[Information Boundary: Start]

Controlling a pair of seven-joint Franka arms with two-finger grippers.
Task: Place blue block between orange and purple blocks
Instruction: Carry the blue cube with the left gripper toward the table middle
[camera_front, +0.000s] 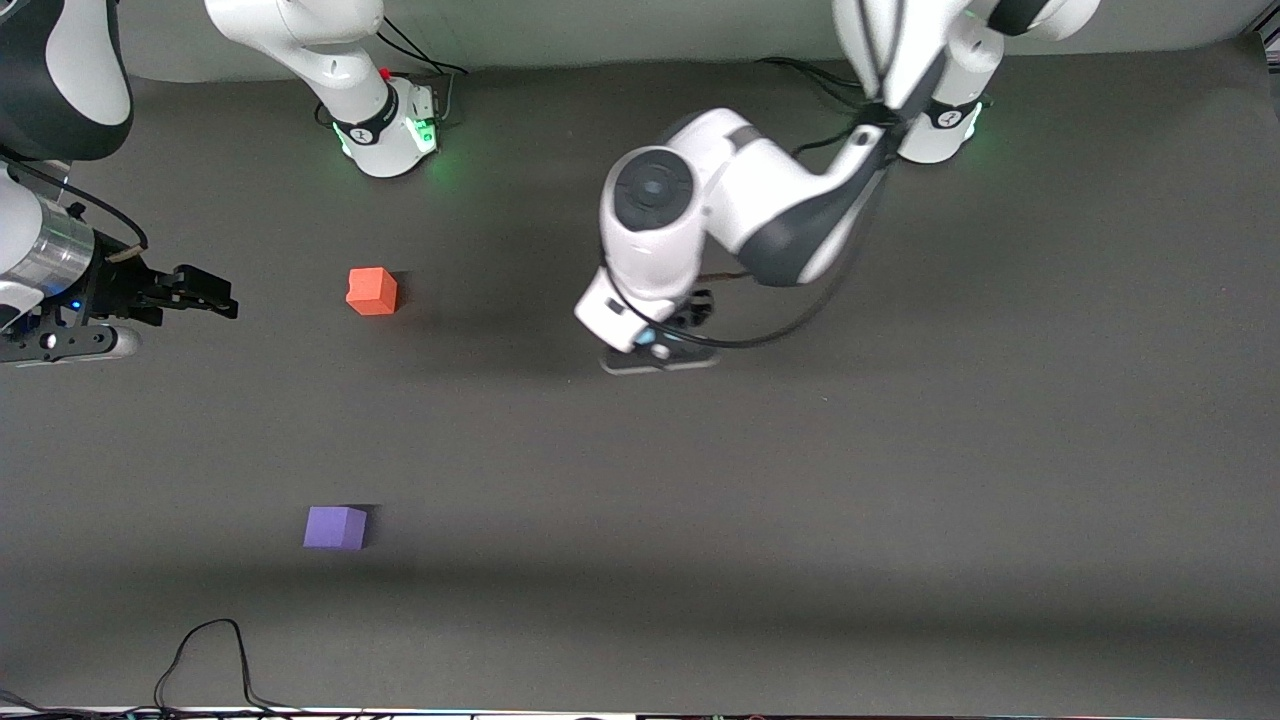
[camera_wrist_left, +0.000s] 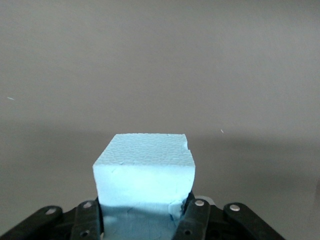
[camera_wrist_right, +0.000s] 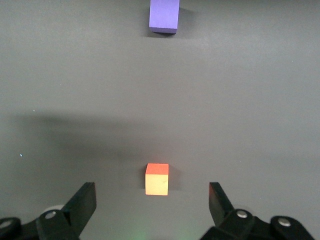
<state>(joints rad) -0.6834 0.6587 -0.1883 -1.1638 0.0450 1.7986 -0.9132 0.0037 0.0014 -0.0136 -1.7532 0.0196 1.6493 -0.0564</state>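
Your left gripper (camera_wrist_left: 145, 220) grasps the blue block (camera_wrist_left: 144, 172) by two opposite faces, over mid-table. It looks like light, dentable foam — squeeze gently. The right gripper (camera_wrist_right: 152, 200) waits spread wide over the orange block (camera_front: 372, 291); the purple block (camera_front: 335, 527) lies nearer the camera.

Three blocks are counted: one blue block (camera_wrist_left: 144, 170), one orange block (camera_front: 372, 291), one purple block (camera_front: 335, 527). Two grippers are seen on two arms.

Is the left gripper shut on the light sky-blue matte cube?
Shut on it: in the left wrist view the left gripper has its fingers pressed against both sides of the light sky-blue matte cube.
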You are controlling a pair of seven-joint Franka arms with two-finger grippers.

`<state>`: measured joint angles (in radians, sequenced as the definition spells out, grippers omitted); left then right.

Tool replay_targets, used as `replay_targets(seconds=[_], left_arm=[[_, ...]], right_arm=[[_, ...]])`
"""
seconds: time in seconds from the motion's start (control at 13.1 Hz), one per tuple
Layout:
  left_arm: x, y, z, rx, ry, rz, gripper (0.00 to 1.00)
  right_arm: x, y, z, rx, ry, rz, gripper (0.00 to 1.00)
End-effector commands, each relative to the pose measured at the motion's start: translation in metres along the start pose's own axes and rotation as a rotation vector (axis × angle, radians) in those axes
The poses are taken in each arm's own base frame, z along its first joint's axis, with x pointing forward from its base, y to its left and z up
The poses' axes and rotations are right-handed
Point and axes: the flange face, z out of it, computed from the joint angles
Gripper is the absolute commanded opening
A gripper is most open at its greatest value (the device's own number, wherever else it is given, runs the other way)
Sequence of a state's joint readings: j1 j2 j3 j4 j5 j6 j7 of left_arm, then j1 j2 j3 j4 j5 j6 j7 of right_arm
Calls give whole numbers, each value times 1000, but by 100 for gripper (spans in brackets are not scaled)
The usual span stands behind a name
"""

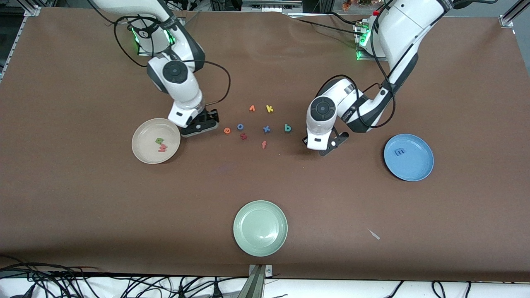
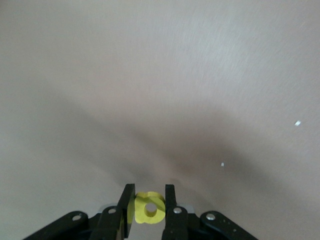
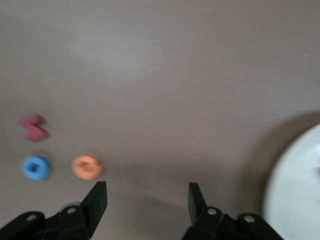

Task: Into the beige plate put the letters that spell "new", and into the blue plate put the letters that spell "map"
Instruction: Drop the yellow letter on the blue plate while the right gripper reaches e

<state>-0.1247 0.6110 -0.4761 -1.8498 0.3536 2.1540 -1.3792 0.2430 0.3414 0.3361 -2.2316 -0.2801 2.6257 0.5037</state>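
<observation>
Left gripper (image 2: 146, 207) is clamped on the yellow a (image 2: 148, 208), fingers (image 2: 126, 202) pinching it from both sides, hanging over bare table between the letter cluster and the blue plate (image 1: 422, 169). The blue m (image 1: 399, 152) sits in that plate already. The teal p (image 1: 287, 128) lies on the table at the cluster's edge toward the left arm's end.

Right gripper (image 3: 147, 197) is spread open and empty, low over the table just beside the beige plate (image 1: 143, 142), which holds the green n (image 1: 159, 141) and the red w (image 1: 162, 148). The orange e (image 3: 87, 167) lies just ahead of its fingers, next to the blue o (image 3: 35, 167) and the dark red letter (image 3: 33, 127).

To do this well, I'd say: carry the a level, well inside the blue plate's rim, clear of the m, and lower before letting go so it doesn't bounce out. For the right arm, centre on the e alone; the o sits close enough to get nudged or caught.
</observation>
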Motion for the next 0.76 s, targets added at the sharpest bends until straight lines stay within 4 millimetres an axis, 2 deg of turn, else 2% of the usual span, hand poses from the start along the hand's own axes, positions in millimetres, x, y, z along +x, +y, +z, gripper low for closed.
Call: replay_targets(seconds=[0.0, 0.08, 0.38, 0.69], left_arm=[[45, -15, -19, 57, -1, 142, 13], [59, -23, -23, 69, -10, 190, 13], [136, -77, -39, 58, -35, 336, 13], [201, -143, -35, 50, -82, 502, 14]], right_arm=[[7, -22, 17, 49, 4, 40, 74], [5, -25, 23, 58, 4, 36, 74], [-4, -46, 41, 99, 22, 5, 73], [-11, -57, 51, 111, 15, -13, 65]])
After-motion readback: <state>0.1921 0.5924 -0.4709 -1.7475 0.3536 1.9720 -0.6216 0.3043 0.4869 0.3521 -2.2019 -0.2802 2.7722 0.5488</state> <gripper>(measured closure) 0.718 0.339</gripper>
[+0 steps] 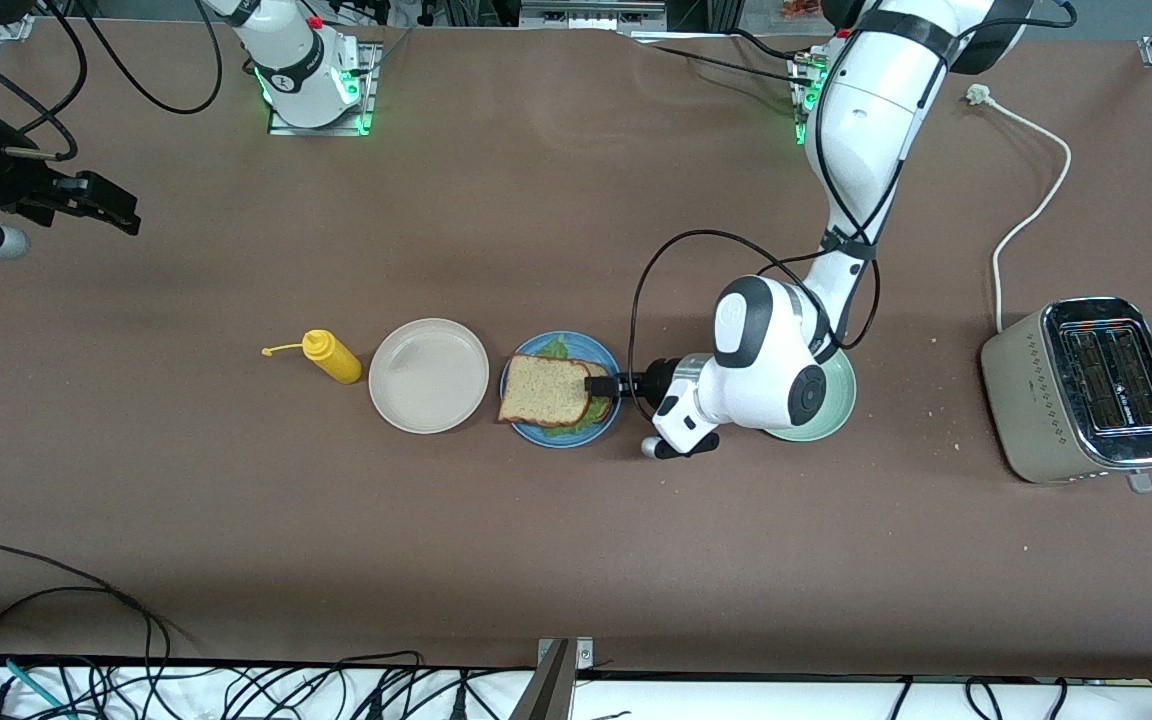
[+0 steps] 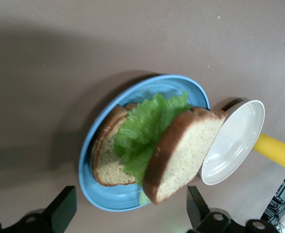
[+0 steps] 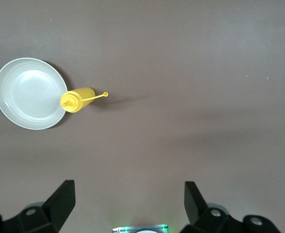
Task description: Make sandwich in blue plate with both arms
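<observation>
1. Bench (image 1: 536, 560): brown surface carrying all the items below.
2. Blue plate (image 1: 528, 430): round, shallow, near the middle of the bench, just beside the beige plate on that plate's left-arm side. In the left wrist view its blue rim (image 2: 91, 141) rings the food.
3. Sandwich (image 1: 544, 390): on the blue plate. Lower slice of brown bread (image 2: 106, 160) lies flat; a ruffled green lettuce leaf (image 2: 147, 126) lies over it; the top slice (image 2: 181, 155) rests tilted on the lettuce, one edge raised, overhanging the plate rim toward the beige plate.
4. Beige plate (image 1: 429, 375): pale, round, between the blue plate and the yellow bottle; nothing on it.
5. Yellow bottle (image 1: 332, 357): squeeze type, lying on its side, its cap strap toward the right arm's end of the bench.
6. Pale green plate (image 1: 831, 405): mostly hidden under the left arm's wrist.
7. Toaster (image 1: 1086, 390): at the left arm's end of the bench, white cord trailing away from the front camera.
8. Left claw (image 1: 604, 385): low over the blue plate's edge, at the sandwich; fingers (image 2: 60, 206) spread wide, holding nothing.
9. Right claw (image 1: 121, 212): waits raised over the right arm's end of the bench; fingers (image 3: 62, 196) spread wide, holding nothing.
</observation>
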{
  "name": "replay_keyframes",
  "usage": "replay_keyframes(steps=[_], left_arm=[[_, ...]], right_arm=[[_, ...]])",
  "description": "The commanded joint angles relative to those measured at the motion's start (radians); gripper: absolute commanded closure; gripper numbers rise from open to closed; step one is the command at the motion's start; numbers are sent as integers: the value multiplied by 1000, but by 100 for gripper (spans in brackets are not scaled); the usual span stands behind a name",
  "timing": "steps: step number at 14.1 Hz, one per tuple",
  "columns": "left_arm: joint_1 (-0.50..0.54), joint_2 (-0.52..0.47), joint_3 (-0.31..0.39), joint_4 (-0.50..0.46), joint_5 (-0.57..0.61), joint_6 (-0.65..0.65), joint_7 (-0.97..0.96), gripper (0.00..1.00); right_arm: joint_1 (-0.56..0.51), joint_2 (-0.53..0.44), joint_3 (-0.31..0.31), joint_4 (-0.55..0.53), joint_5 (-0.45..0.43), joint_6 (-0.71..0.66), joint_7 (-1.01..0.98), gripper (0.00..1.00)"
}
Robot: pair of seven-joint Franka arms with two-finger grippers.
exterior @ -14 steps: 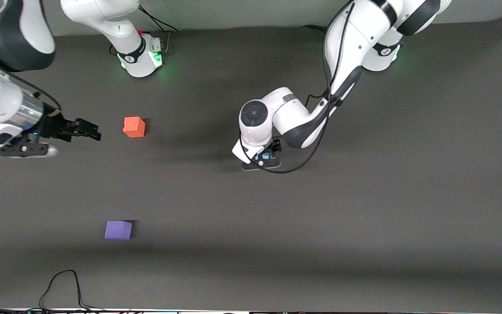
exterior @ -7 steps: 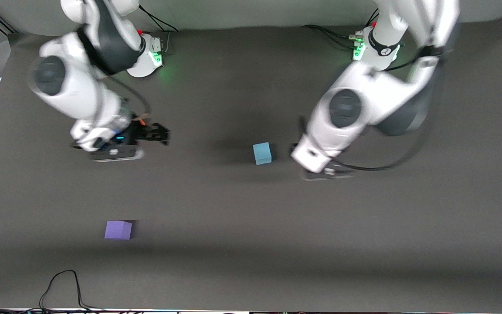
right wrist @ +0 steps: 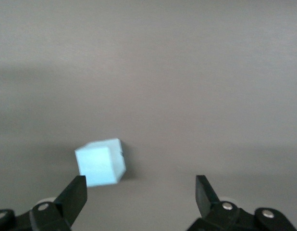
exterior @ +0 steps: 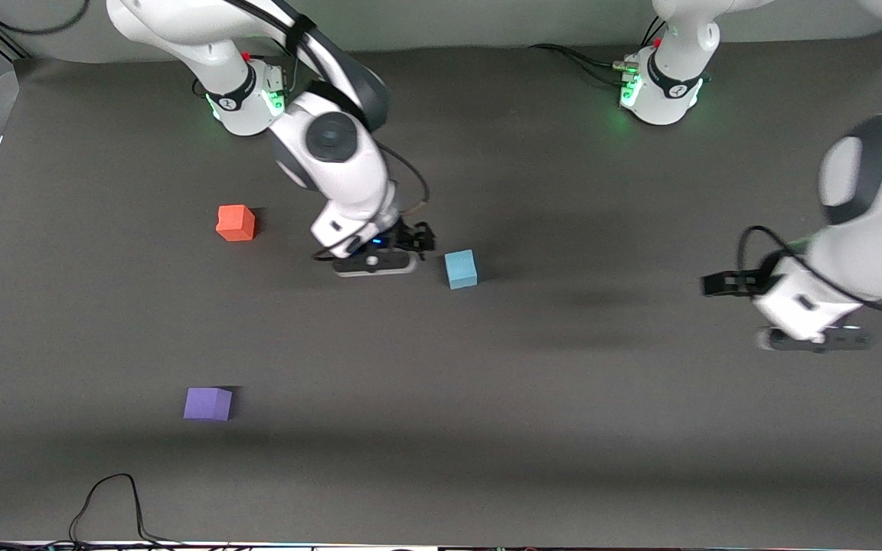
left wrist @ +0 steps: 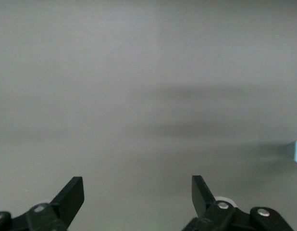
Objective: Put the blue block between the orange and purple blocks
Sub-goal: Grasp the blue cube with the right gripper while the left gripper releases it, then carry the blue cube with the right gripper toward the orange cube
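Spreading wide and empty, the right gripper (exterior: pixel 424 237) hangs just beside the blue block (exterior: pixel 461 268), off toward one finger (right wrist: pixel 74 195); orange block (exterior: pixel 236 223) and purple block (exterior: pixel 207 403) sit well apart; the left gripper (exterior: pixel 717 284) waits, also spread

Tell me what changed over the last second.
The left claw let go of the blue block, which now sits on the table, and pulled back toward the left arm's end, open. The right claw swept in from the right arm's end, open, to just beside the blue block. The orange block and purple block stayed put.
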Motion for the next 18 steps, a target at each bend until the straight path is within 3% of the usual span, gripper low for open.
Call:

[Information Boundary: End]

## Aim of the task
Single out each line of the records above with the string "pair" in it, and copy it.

## Answer to this exercise
Controlling a pair of seven-joint Franka arms with two-finger grippers.
You are controlling a pair of seven-joint Franka arms with two-finger grippers.
Robot: pair of seven-joint Franka arms with two-finger grippers.

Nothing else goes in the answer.